Inclusion and diversity Policy

Approved

Rationale: (why do we need this policy?)

Tamariki and their whānau have the right to access, participate in and receive equitable and high-quality education and care at Crossways.  The Crossway’s learning community has a responsibility for sustaining inclusiveness for all tamariki, ensuring each child equitable opportunities to reach their potential as learners within our curriculum. Inclusive curriculum should reflect the diversity of its communities of learners, respecting all gender and ethnicity, diversity of ability and learning needs, family structure and values, socioeconomic status and religion. 

Objectives: (What do we hope to achieve?)

Tamariki are seen to be inherently competent, capable and rich, complete and gifted. 

Uphold all tamariki’s ability, identity, culture, and sense of belonging, empowering each to access the full depth and breadth of learning opportunities (access). 

Implement a curriculum that respects and responds to each child’s diverse interests, learning approaches and needs through an emerging curriculum (participation). 

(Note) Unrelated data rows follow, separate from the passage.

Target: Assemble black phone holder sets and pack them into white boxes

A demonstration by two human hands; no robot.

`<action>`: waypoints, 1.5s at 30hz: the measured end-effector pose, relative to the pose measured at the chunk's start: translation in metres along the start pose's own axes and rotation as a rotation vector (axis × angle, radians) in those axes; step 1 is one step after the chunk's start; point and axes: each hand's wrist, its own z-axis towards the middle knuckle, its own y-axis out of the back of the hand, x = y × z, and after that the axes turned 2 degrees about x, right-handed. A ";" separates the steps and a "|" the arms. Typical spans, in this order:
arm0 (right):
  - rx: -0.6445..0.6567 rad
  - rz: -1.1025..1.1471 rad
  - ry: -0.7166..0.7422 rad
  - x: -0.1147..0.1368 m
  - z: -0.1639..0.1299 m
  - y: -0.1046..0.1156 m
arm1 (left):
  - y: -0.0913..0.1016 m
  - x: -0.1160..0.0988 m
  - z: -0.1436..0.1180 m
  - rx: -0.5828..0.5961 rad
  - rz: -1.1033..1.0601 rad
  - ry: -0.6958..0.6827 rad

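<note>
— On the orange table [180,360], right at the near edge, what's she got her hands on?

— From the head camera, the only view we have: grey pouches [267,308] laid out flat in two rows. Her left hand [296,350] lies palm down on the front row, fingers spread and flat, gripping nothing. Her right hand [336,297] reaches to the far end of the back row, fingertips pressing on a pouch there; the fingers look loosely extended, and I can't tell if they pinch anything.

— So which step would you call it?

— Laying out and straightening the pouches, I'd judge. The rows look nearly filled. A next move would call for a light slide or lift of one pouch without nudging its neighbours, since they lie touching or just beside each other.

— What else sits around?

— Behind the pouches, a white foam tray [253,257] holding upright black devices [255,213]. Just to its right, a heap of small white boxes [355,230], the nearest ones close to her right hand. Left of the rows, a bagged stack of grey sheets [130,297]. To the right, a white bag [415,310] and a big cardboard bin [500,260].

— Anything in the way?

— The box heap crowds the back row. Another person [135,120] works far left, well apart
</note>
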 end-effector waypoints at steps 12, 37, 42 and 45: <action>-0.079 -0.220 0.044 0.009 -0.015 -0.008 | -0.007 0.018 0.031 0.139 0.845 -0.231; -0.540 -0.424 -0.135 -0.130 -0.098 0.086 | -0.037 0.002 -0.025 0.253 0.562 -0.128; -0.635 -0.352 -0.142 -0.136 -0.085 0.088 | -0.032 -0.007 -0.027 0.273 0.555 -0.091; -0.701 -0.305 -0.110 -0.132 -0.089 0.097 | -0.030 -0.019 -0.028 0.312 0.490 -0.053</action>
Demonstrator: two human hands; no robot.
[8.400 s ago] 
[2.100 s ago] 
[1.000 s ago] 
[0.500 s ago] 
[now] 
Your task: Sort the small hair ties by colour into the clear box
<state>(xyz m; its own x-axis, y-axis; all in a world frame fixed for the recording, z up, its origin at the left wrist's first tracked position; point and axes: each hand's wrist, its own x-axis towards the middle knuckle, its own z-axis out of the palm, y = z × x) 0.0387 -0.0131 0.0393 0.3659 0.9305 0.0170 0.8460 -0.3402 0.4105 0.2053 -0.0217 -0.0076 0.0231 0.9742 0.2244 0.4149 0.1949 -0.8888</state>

Foster a culture of critical thinking in order to confront bias and discrimination and remove or reduce barriers to learning (support).

Guidelines: (How will we achieve it?)

  1. Responding to the unique abilities and strengths of each child in the learning community should be an ongoing journey, fuelled by reflective and reciprocal relationships which value diverse ways of seeing and being including seeing the child through the parents eye’s and aspirations, listening to the child’s voice and actions, seeking to know the child well, gathering knowledge from those more experienced, including their whānau and other specialists.

  2. Inclusive practice occurs within a climate of acceptance and warmth, where close, reciprocal relationships are based on respect for the diversity and mana of each child and their whānau.    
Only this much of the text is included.